In 2011, Washington Jewish Week editor Phil Jacobs hired Meredith Jacobs as managing editor. The two are not related.

She didn’t have a journalism background, but Phil Jacobs says he was looking for someone who could build connections in the Jewish community.

“Learning how to write an article in a newspaper, I knew she had the tools and the ability to do that,” Phil Jacobs says. “It was more of helping the newspaper reflect what was going on in the suburban Washington Jewish community, so I needed that strong right hand person to do that.”

When Phil Jacobs stepped down in 2013, she was named editor of Washington Jewish Week.

A year later, she left the Washington Jewish Week to become vice president of communications at JWI. It happened after a conversation with Weinstein, who had become a friend through Jacobs’ involvement with JWI. When Weinstein suggested that Jacobs take the job, Jacobs says she said, “I was hoping you would say that.”

Her work at JWI has allowed her to cultivate a career she’s especially passionate about.

“My family is so important,” she says. “And if I was going to do something that was going to pull me away from them, I wanted it to be something that I felt was really giving back to the world. And I really feel that here.”

Meredith Jacobs and her daughter Sofie, with whom she co-wrote the “Just Between Us” journals.

Her family has been a constant part of her writing career as well. She and her daughter, Sofie, have co-written a series of two-person journals — the first was a journal meant to help mothers and daughters communicate — called “Just Between Us.”

“Sofie was 9 … when she said, ‘Could we start keeping our journal together and write back and forth?’ and that’s what’s turned into all of these books,” Jacobs says. “And some is funny and some is serious.”

This spring, a mothers and sons version, which Jacobs wrote with her son, Jules, will be published. In her office, a big poster of mock-ups for the journal’s artwork stands framed on a shelf.

She says she’ll always be the Modern Jewish Mom at heart, but before JWI announced her new position, she changed her Twitter handle from @modernjewishmom to @meredithljacobs.

“That was weird for me. It was like letting go,” she says. “It was letting [part of my identity] go, because I almost don’t want to be the Jewish mommy anymore … It’s not who I am right now. My kids are young adults.

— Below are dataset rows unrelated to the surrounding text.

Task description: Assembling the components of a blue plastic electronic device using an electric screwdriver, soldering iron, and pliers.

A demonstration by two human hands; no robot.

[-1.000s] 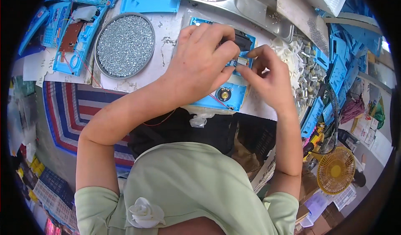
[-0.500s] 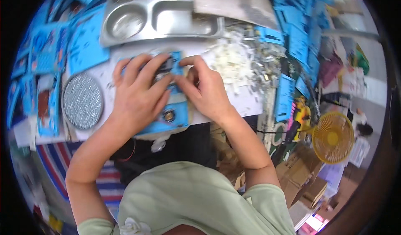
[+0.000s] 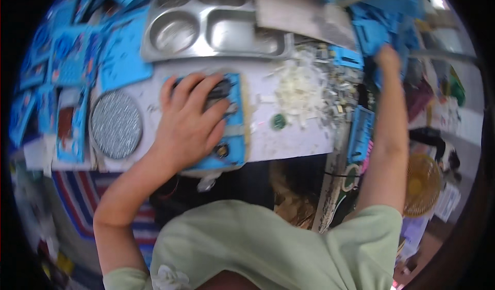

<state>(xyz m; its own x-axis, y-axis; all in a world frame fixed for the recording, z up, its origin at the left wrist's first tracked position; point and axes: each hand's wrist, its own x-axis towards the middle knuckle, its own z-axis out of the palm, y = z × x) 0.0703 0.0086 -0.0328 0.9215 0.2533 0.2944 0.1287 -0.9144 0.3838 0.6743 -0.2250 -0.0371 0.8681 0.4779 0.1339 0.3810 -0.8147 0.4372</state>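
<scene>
My left hand (image 3: 188, 122) lies spread over a blue plastic panel (image 3: 234, 153) at the middle of the table, its fingertips on dark parts set into the panel. A small round dark fitting (image 3: 222, 150) sits near the panel's lower edge. Far to the right, my right arm is stretched out, and my right hand (image 3: 388, 62) is at a heap of blue plastic pieces (image 3: 372, 32). Its fingers are blurred and partly hidden, so whether they hold anything does not show.
A round dish of thin metal pins (image 3: 116, 125) stands left of the panel. Behind is a steel compartment tray (image 3: 201, 53), partly under a board (image 3: 304, 14). White pieces (image 3: 299, 89) and small metal parts (image 3: 343, 86) are heaped to the right, near a green disc (image 3: 278, 121). More blue panels (image 3: 124, 53) lie left.
My right hand has left the panel and swung far right to the blue heap. My left hand stays on the panel. The green disc has come into sight on the table.
</scene>
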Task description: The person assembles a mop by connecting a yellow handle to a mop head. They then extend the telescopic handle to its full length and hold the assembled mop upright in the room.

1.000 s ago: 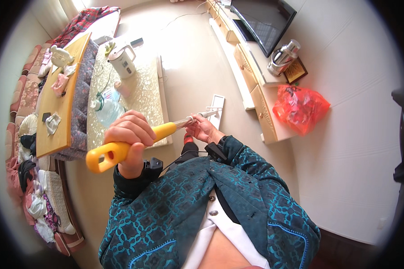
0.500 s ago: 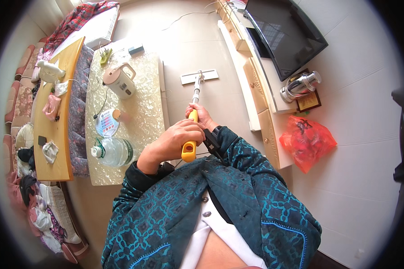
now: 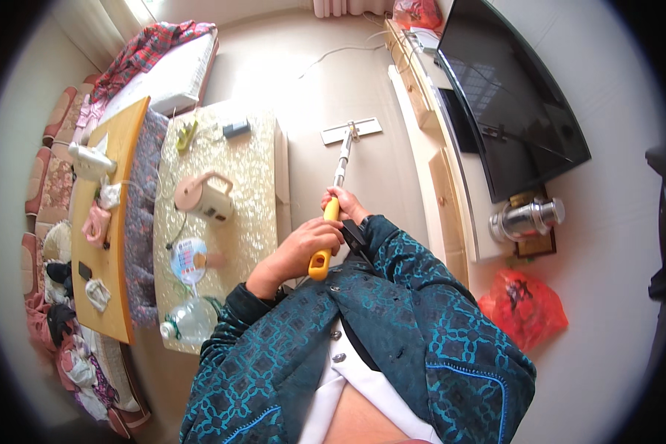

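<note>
A flat mop (image 3: 343,164) slants away from me, its pale rectangular head resting on the floor. My left hand (image 3: 307,250) is closed on the yellow grip close to its looped end. Farther down, my right hand (image 3: 348,209) wraps the lower part of the grip, near where the silver pole begins. A dark device (image 3: 354,235) is strapped at my right wrist. The coffee table (image 3: 255,185) stands left of the mop, bearing an electric kettle (image 3: 209,198), a hand fan (image 3: 189,259) and a large water bottle (image 3: 190,321), partly hidden by my left sleeve.
To the right runs a low TV cabinet (image 3: 442,189) with a large television (image 3: 514,103) and a silver flask (image 3: 525,220). A red plastic bag (image 3: 524,307) sits near it. A cable (image 3: 340,50) trails across the far floor. A wooden bench (image 3: 115,270) and cluttered sofa line the left.
The furniture has shifted lower in view, and a pink curtain shows at the far end. My sleeve now covers part of the bottle. Both hands keep their hold on the mop.
</note>
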`<state>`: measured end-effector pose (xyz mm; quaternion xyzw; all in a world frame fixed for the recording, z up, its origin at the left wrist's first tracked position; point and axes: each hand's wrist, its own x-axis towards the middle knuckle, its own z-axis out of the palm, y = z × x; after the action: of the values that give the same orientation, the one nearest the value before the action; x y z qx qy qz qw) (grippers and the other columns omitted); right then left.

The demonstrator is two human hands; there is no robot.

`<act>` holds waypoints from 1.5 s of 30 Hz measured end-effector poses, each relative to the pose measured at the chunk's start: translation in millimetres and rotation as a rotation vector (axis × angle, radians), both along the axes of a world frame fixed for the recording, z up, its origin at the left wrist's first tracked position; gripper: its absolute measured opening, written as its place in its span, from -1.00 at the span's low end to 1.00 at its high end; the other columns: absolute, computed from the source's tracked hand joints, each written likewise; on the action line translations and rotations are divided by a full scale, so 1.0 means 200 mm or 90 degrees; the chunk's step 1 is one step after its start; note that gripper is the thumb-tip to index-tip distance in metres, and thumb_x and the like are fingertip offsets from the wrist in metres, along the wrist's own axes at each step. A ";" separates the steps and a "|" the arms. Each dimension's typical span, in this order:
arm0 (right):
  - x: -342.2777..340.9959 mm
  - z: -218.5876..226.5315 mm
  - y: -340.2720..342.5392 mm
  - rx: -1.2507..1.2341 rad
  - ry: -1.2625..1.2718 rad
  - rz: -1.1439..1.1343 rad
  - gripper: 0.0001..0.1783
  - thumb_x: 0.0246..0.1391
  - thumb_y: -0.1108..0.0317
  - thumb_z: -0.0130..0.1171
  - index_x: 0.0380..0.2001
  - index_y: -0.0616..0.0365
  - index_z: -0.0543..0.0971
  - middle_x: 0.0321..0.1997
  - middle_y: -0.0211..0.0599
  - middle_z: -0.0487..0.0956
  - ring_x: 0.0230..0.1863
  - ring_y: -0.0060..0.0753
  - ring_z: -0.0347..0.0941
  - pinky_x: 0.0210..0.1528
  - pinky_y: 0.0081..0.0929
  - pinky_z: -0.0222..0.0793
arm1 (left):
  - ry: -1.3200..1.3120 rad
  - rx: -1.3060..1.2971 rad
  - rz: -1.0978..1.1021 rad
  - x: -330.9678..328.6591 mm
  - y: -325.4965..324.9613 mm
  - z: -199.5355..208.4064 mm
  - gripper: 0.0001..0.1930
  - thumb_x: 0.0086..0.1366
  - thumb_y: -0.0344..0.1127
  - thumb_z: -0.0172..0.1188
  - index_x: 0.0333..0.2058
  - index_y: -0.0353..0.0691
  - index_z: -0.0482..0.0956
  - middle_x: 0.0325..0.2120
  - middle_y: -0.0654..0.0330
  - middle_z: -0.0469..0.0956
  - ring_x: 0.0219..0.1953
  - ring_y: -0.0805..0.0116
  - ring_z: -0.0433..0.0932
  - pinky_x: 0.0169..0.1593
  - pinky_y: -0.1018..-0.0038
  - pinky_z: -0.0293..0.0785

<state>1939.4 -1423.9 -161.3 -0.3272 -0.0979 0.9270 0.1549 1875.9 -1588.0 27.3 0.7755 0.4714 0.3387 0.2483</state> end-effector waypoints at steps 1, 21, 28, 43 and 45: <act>-0.01 0.00 0.12 -0.030 0.004 0.007 -0.79 0.18 0.30 -0.13 -0.53 0.10 0.33 -0.63 -0.36 0.38 -0.56 -0.38 0.35 -0.41 -0.41 0.41 | 0.016 -0.005 -0.008 -0.02 0.13 0.01 -0.83 -0.10 -0.53 0.21 -0.50 -0.16 0.43 -0.26 0.25 0.52 0.03 0.13 0.43 0.09 0.27 0.34; -0.75 -0.02 1.90 -0.046 0.023 0.065 -0.81 0.16 0.31 -0.10 -0.52 0.08 0.27 -0.64 -0.41 0.34 -0.58 -0.49 0.30 -0.44 -0.49 0.39 | 0.012 0.012 -0.010 -0.76 1.90 -0.11 -0.78 -0.13 -0.51 0.25 -0.51 -0.11 0.40 -0.36 0.22 0.45 -0.06 0.19 0.43 0.13 0.22 0.24; -1.28 0.09 2.52 -0.091 0.019 0.068 -0.80 0.17 0.31 -0.10 -0.53 0.05 0.26 -0.64 -0.45 0.33 -0.58 -0.54 0.30 -0.56 -0.55 0.34 | -0.022 -0.011 -0.066 -1.39 2.53 -0.03 -0.76 -0.15 -0.53 0.24 -0.48 -0.12 0.40 -0.32 0.19 0.44 -0.11 0.19 0.41 0.07 0.30 0.27; -2.08 -0.02 3.28 -0.104 0.054 -0.017 -0.79 0.13 0.30 -0.09 -0.55 0.08 0.28 -0.62 -0.36 0.34 -0.52 -0.41 0.31 -0.32 -0.42 0.39 | -0.133 -0.042 0.017 -2.15 3.27 -0.07 -0.80 -0.06 -0.59 0.18 -0.54 -0.14 0.36 -0.34 0.24 0.48 -0.02 0.17 0.44 0.16 0.24 0.25; -2.20 -0.01 3.41 -0.016 0.048 -0.012 -0.80 0.13 0.30 -0.09 -0.55 0.09 0.29 -0.62 -0.34 0.35 -0.51 -0.37 0.33 -0.30 -0.38 0.40 | -0.168 -0.022 0.041 -2.27 3.41 -0.06 -0.81 0.00 -0.61 0.14 -0.53 -0.15 0.36 -0.35 0.24 0.48 -0.02 0.18 0.46 0.15 0.25 0.27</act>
<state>1498.5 -741.7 -163.6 -0.2948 -0.0777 0.9384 0.1629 1421.3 -906.4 14.5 0.7040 0.4652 0.4376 0.3105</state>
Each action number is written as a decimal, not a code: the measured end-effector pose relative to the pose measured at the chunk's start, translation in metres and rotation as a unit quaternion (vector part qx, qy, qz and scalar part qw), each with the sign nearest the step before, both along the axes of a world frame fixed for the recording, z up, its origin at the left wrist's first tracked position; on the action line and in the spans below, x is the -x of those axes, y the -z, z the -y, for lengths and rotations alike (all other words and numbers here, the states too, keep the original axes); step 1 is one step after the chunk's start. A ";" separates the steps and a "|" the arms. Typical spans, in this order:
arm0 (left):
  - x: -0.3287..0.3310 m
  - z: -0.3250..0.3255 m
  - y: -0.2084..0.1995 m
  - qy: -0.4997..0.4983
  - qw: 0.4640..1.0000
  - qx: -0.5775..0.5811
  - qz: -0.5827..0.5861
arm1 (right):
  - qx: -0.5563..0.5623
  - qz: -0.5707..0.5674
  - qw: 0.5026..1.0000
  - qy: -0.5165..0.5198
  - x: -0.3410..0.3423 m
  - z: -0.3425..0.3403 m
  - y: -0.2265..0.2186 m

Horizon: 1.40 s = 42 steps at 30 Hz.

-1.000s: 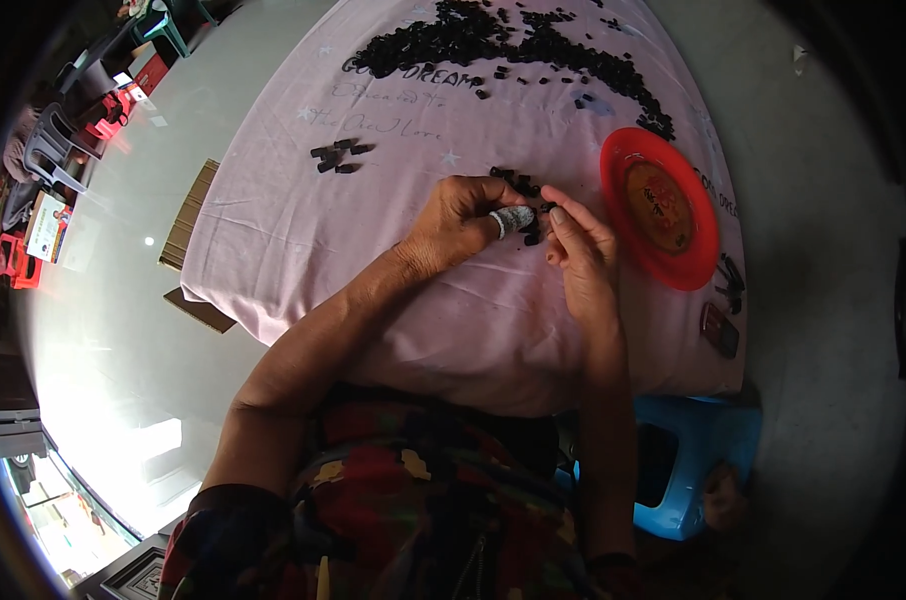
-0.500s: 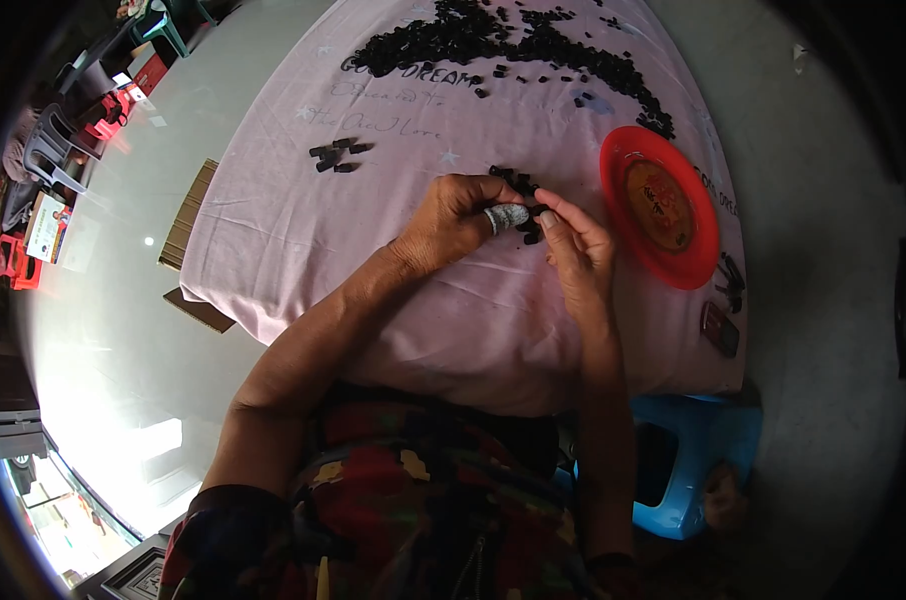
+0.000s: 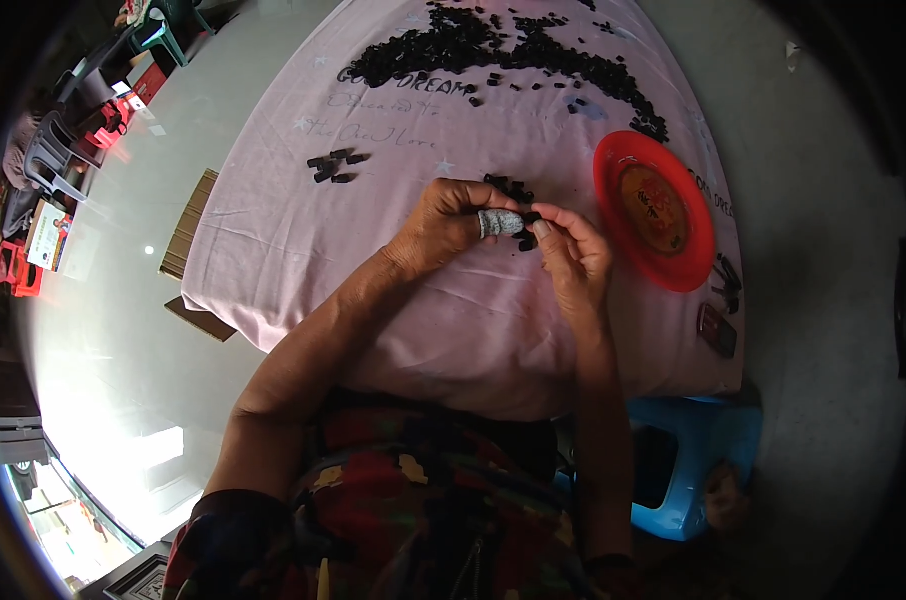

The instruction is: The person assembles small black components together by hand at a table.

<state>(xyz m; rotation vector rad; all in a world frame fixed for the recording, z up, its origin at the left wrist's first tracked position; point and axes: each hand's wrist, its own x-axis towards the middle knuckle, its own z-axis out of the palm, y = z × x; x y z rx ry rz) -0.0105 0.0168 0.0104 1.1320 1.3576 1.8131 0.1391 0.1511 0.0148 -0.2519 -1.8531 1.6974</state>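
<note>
Apparently working one black piece [image 3: 531, 217] by hand, gripped between closed fingertips of left hand [image 3: 441, 222] and right hand [image 3: 577, 254], near loose pieces [image 3: 511, 189] on the cloth [image 3: 453, 325], next calling for a steady two-sided pinch.

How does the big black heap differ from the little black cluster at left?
The heap holds a great many pieces; the cluster only a handful. The heap sprawls widely; the cluster is compact. The heap lies farther up the table. Both are small black pieces on pink cloth.
</note>
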 end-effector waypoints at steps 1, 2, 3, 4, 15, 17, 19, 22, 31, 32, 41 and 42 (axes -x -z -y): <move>0.001 0.000 0.000 0.025 0.999 0.012 0.035 | 0.018 0.003 1.000 -0.003 -0.001 -0.001 -0.001; 0.002 0.001 -0.002 0.047 0.996 0.026 0.069 | 0.037 0.005 0.999 -0.009 -0.002 -0.001 0.000; 0.003 0.002 -0.003 0.046 0.996 0.026 0.067 | 0.037 0.004 0.999 -0.009 -0.002 -0.001 -0.001; 0.004 0.004 -0.004 0.055 0.993 0.051 0.086 | 0.043 0.005 0.999 -0.015 -0.002 0.000 -0.002; 0.011 0.007 -0.003 0.169 0.954 0.074 0.235 | -0.032 -0.061 0.997 -0.045 0.003 -0.002 0.004; 0.012 0.009 -0.004 0.207 0.934 0.058 0.286 | -0.049 -0.067 0.996 -0.043 0.003 0.001 0.001; 0.012 0.008 -0.001 0.224 0.928 0.053 0.293 | -0.063 -0.082 0.994 -0.026 0.007 0.002 0.003; 0.012 0.006 0.003 0.240 0.921 0.053 0.301 | -0.116 -0.076 0.990 0.011 0.007 -0.002 0.007; 0.015 0.008 0.006 0.243 0.916 0.066 0.313 | -0.306 -0.039 0.948 0.075 0.003 0.002 -0.004; 0.015 0.007 0.006 0.245 0.914 0.067 0.317 | -0.324 -0.043 0.941 0.086 0.003 0.003 -0.005; 0.004 0.003 0.002 0.175 0.937 0.098 0.286 | -0.273 -0.025 0.961 0.037 -0.001 0.009 -0.010; 0.005 0.002 0.002 0.176 0.937 0.098 0.285 | -0.274 -0.025 0.961 0.038 0.000 0.008 -0.008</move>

It’s time for me to really put on the JWI hat.”

The head of JWI

In her first month, Jacobs has had a stream of meetings, phone calls and programs to attend to. But she’s eager to get rolling.

“I’m excited to, as scary as it is, to be the one where the buck stops with me. To say, ‘This is my vision and this is what I want to do.’ I want us to be bold.”

Jacobs says she brings many perspectives to the job.

“Being VP of communications and then COO, I got to work with all of the departments, so … I’ve had a part of everything we do, whether it’s working with the college students [or] being on the hill,” Jacobs says.

Meredith Jacobs at the JWI headquarters in Washington. Photo by David Stuck.

Weinstein agrees that those perspectives will help Jacobs in her role as CEO.

“What’s been fantastic is that Meredith has had [these positions] within JWI so she had seen how the organization has flourished in the last 10 years, and she’s been a part of it,” Weinstein says.

Plus, she has a lot of connections in the Jewish world.

Jacobs adds, “I have deep ties to the community. I’ve been able to build a lot of wonderful partnerships with the Jewish community kind of tying us really closely to our Jewish roots and finding ways to bring our work to more parts of the community.”

Those ties are part of what makes Meredith an obvious choice for the job as CEO at JWI, says Phil Jacobs — she brings “oxygen to the community.”

“She is the perfect leader in that sense. She fits right into the puzzle of Jewish suburban Washington. Jewish Washington is made better by her elevation. You want Meredith Jacobs in charge, OK?” he says. “She’s going to use her vision, is going to raise everyone’s game on the team, and is going to transcend JWI.”